Postby roberdy » Wed Jan 25, 2012 8:30 pm

Chris F wrote:yeah the old Howett guide used to. If you know what their weaknesses you can usually work around them though;

They are tiny and crap flyers so are grounded in anything higher than 10 mph winds, so if you are there in midgie season head for coastal areas where there is often a breeze, like exposed seacliffs or beaches. Alternatively go high and aim for buttresses or ridges, which is fine for climbing, althout approach walks can be nasty.

They also don't like sunlight, so on bright sunny days you are usually fine, but shafted if it clouds over, and once the sun goes down. They also struggle to fly when the air is thin, so if relative humidity is low, again on hot dry days you can be OK. They also can't fly in the rain, but then climbing in the rain isn't much fun either. Just before and just after rain when there is still dampness in the air they can be brutal though, esp if its overcast. East coast they are generally not as bad, although I have experienced them in the evenings on the seashore, and even occasionally in my back garden!

Basically though, they are cunts. End of.

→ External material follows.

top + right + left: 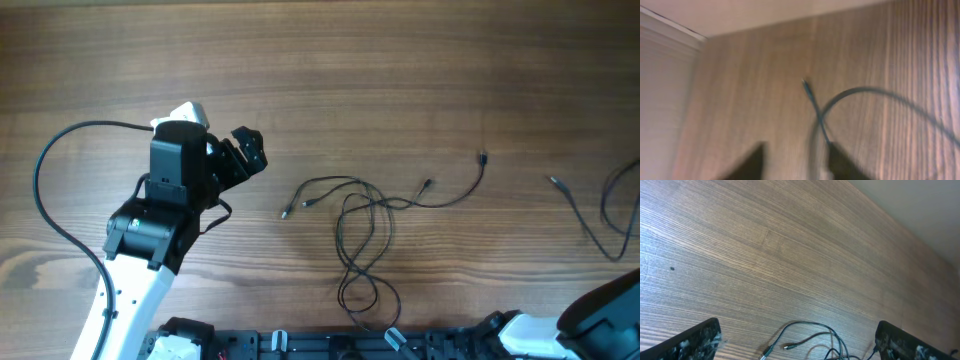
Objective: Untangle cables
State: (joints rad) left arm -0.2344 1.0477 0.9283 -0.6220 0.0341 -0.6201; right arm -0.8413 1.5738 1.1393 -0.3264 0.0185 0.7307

Take the fucking anorak off Chris!! You should write a book mate, albeit a short book, you might sell millions! Anyway, I second third and fourth the whole midgie thing, they are brutal little fuckers, I recall waking up in a tent on Skye, you could hear the little bastards forming up in squadrons outside preparing for the first tiny amount of open zip to fly in and annoy the shit out of you. Quite funny watching the southerners doing the midgie shuffle though :)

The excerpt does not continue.